Visualizing the r/travel subscriber survey

Source data and Github repo

The subreddit r/travel's commemorative 1,000,000th subscriber survey has only 858 responses, but with 100 features it makes for some interesting exploratory data analysis.

Unsurprisingly, for an internet community, the most populous age category was 22-29 year olds (note that age categories were not of equal range!) and the average age of respondents was approximately 29 years old. We do not have data solely from children here, although young people are certainly well represented in the data.

This is a well-educated bunch of travellers. The difference between "College" and "Bachelor" is not clear to me, but with the inclusion of "Tradeschool" I suppose there is a distinction being made between those who completed degrees and those who dropped out and possibly between level of educational institution attended.

This is called a kernel density plot, you can think of it as a representation of the relative frequency of values. We can see that most respondents went for about three trips each year. There are a few people going for so many trips that they decided to round their response to 30 or 40 rather than figure out an exact number. There is a similar phenomenon with the days spent travelling each year (see below).

Here are some quick stats for context:

Now we get to the fun open-ended questions. I chose three for further visualization: "In 10 words or less, what is your best travel tip?", "What motivates you to travel?" and "What is the one thing you recommend people have to do/see before they die?"
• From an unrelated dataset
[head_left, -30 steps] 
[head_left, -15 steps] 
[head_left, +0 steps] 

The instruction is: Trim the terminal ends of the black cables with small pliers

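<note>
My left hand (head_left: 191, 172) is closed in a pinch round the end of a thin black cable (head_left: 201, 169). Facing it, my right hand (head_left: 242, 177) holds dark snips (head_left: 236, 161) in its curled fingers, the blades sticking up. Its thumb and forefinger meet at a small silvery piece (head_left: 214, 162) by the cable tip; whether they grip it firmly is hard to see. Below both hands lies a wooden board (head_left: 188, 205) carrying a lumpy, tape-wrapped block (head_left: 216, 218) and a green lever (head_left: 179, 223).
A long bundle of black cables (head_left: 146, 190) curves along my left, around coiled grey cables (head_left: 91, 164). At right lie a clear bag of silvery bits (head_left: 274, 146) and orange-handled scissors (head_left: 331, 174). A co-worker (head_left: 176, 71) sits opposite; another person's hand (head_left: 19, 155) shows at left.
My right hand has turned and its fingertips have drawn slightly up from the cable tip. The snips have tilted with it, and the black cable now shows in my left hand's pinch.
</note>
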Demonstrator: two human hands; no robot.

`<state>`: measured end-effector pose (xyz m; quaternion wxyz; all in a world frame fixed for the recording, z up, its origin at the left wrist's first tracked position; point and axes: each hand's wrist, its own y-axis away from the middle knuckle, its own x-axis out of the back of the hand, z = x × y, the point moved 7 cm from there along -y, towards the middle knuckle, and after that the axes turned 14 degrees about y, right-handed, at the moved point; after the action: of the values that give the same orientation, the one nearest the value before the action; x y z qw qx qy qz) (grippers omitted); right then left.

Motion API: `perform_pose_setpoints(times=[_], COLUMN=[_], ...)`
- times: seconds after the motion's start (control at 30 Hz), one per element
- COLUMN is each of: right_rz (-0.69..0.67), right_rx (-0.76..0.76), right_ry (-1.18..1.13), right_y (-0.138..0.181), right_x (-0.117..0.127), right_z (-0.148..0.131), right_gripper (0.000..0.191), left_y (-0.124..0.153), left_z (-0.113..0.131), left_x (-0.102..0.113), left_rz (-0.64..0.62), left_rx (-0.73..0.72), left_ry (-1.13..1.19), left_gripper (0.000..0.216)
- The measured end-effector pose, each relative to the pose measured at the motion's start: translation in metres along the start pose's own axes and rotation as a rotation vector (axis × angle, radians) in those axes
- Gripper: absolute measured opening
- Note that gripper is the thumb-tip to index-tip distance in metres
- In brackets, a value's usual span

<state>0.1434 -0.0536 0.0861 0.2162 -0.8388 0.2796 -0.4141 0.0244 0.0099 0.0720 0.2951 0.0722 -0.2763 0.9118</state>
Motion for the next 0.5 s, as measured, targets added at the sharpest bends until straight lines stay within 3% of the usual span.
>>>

For each question, I ran analyzed response sentiment, calculating the polarity (defined as negative to positive on a -1 to 1 scale) and subjectivity (defined as subjective to objective on a 0 to 1 scale). Sentiment values are presented in a polar coordinate bar chart with subjectivity encoded by height and polarity double encoded by degree and color. Hovering over a bar reveals the sentiment scores and the original response.

With these sentiment scores we can easily trace the algorithm's logic from the assigned values. For example, judged as least polarizing are "Don't take checked in luggage if possible" (check and possible), "Be curious" (curious), and "Expect the Unexpected" (expected and unepected) in which the words being used in the analysis really jump out. My favorite artifact is the concentration of "Grand Canyon" responses at high subjectivity.

In addition to the sentiment, I ran an analysis called term frequency-inverse document frequency (TF-IDF). After removing stop words (words without semantic value such as "and", "so", "to"), we calculate the number of times each word appears in the data (term frequency). We than multiply by a measure of the meaningfulness of the word (inverse document frequency), which gives more weight to rare words. You can read more about TF-IDF here.

For each question I have shown the twenty highest TF-IDF values. Since TF-IDF is a relative measure (informed by the context of the population it is drawn from), the exact value is not as meaningful as the comparison between words. However, you can look at exact values by hovering over each bar. I think the most interesting features are the prevalence of "culture" and "new" in responses for travel motivation and the lack of dominant words in the responses for things to do before you die.